Do you want to quit smoking cigarettes but lack the motivation to ditch them for good? You’re not alone. You may have considered giving up smoking for some time and haven't been able to give yourself that final push to commit to your goal. Breaking your habits can be challenging, which is why we’re here to help you and share some advice on how to motivate yourself to stop smoking (and stay motivated!)

So, how can you motivate yourself to quit smoking?

1. Write down the reasons why you want to quit smoking

You’re probably already aware of the health risks related to smoking, including the increased chance of developing some cancers and artery disease. However, noting down your personal reasons for why you want to quit smoking is a great first step. 

Whether you want to protect your family from secondhand smoke or you’re looking to make some positive changes to your lifestyle to improve your health, your reasons for quitting will be one of your greatest weapons for fighting off cravings. It can also be useful to highlight what you feel is or has been preventing you from quitting thus far and how they weigh up with your reasons for quitting. 
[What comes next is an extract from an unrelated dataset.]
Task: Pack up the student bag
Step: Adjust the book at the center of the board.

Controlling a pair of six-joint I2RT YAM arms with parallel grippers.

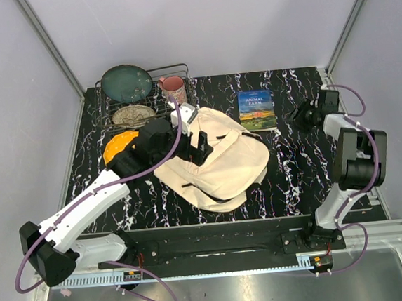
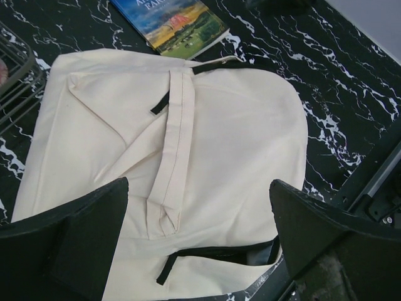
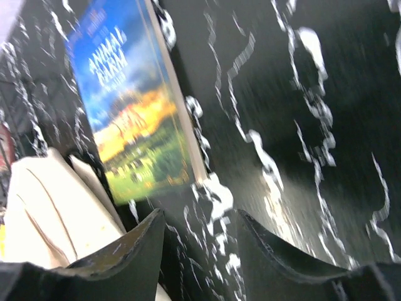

Here are some common motivators for quitting which may help to identify what’s most important to you:

You want to be healthier

Quitting smoking will help to improve your health in so many ways, including: 

  • Making your skin appear healthier
  • Your blood pressure will go down to a normal level
  • You will be able to breathe better
  • You will be less likely to suffer from a stroke or heart attack
  • Decreasing your chances of developing some cancers and artery disease

You want to protect your family

Smoking around children in your household could increase the chances of them taking up smoking in the future. Remember that you can be the change and set a good example for them. Not only will you be able to protect your family from secondhand smoke, but you’ll have more energy to spend quality time with them and they are bound to be proud of your efforts!

You want a better lifestyle

Giving up smoking can improve your quality of life in a number of ways, including: saving you money, freeing up more spare time to spend with your family or on a hobby, you won’t be worrying about when you can smoke next and your sense of taste and smell will improve.

Once you have identified your top reasons for quitting, display them in places that you’ll see regularly. For example, you could write your top three reasons for stopping smoking on post-it notes and stick these on your fridge. Where are your trigger points? Katy would often spark up in her car, so that’s where she placed her post-it note.

2. Make a plan 

Thinking ahead can really pay off. Try and set yourself a date to officially stop smoking so that you feel more ready to break your habits. Try to avoid choosing a date which is too far away as you may change your mind and feel less motivated. Picking a date which is less than a couple of weeks away will give you enough time to prepare yourself without letting you forget why you want to quit. 

You should also aim to think about how you’ll manage situations in which you were used to smoking. For example, if you usually smoke on nights out, you could think about what you will say to a friend if they ask you to join them for a cigarette. Alternatively, you could let any friends you would usually smoke with know that you’re trying to quit so that they don’t tempt you by asking you out to the smoking area. 

Make your plan with the support of our coaches.

3. Make changes to your routine

Making simple changes to your routine can help you avoid triggering situations or slipping into old habits. Hannah’s morning routine was to sit in her favourite chair where she’d roll and smoke a rollie. Now she keeps NRT gum next to her chair and in her car. 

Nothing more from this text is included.